Consignment Stock (Konsignationslager)
Consignment stock (Konsignationslager) describes a commercial arrangement where supplier-owned inventory is physically located at the customer's site but remains the supplier's property until consumed by the customer. The customer manages the storage and triggers consumption events; the supplier replenishes when stock falls below agreed levels. For ERP-bearing DACH organisations, consignment stock is common in automotive supply, industrial MRO (maintenance, repair and operations), medical-device service and high-value engineering components.
How consignment stock works
The arrangement has three stages. (1) Delivery to consignment storage: supplier delivers goods to a designated location at or near the customer's site. No commercial transaction at this point; the goods remain on the supplier's balance sheet. The supplier's ERP records goods at consignment storage; the customer's ERP records stock on hand with a special status (supplier-owned). (2) Customer consumption: when the customer takes goods for use, this triggers the commercial transaction. Customer's ERP issues a withdrawal posting; supplier's ERP recognises the sale and invoice. (3) Replenishment: supplier monitors consumption (via reports, manual review or VMI-connected systems) and replenishes consignment stock to agreed minimum levels.
Benefits to both parties
Customer benefits: lower working-capital requirement (goods do not appear on balance sheet until consumed), assured availability for critical items, reduced procurement effort (no individual POs per replenishment), tighter supplier integration. Supplier benefits: increased customer-side stockholding (defending market share), captive position against competitors who would need to displace already-installed stock, premium pricing potential for the service component, deeper visibility into customer consumption patterns. Trade-offs: supplier carries inventory and obsolescence risk for longer; customer commits to supplier relationship; both need ERP-side support for the unusual accounting and inventory flows. The arrangement only works with reliable consumption reporting and trust between the parties.
ERP-side support
Both parties need ERP capabilities for consignment flows. Supplier-side: track consignment inventory by customer-location separately from own-stock, with goods-issue triggers from customer consumption rather than ship-out. Major ERPs (SAP S/4HANA, Microsoft Dynamics 365 F&O, Oracle Cloud ERP) handle consignment outbound natively. Customer-side: differentiate consignment stock from own-stock in the WMS and ERP stock postings; consumption triggers AP recognition. Mid-market ERPs handle this with varying maturity; specialist VMI (Vendor-Managed Inventory) tools or EDI flows (DESADV, INVRPT messages) complement ERP capabilities. VMI integration: in advanced setups, supplier accesses customer's inventory levels via direct EDI integration or supplier-portal, triggering replenishment without customer-side reorder.
Industry applications
Consignment is common in several DACH industries. Automotive supply: high-value components (engines, transmissions, electronics) often delivered as consignment to OEM plants. Industrial MRO: spare parts and consumables held at customer plants for immediate availability. Medical devices: surgical implants, instruments and disposables held at hospitals on consignment, with consumption billed at use. Construction: high-value materials and tooling held on customer construction sites. Specialty chemicals: containers of process chemicals held at customer plants with consumption-based billing. Print packaging: printed packaging stock held at customer warehouses with just-in-time consumption. Each industry has specific operational and accounting patterns; ERPs with industry-specific configurations handle these natively or through industry add-ons.
Related Topics
Frequently Asked Questions
Does consignment stock count as the customer's inventory for tax purposes?
No — it remains the supplier's asset until consumed. The customer holds the goods physically but does not own them. The arrangement must be properly documented in commercial contracts and ERP records to support this treatment under tax audits. Sloppy documentation can lead tax authorities to treat consignment stock as effective sale, with adverse VAT consequences.
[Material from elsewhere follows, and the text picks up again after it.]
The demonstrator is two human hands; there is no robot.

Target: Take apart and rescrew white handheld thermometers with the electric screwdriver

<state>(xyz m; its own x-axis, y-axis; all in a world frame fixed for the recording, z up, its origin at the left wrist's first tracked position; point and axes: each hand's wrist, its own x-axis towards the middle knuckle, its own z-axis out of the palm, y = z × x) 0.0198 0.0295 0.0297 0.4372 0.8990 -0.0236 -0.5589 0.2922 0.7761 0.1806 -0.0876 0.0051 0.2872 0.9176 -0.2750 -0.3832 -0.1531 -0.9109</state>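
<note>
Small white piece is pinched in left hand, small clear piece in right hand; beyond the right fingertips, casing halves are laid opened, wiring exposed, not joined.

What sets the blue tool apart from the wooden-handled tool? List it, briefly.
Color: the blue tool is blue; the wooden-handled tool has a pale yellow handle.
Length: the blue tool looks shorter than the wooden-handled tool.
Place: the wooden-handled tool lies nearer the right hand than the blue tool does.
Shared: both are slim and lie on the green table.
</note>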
How does VMI relate to consignment?
VMI (Vendor-Managed Inventory) is the operational replenishment model where the supplier monitors and refills customer-side inventory. Consignment is the commercial-and-ownership model. The two often combine: supplier-owned consignment stock managed under VMI replenishment. They can also operate separately: VMI can manage customer-owned stock, and consignment can operate without VMI through periodic manual replenishment.
Can ERP handle consignment stock natively?
Major enterprise ERPs (SAP S/4HANA, Microsoft Dynamics 365 F&O, Oracle Cloud ERP, Infor LN) handle consignment natively for both supplier and customer sides. Mid-market ERPs (Sage X3, Business Central, abas, proALPHA) cover the common patterns; complex scenarios may need configuration or industry add-ons.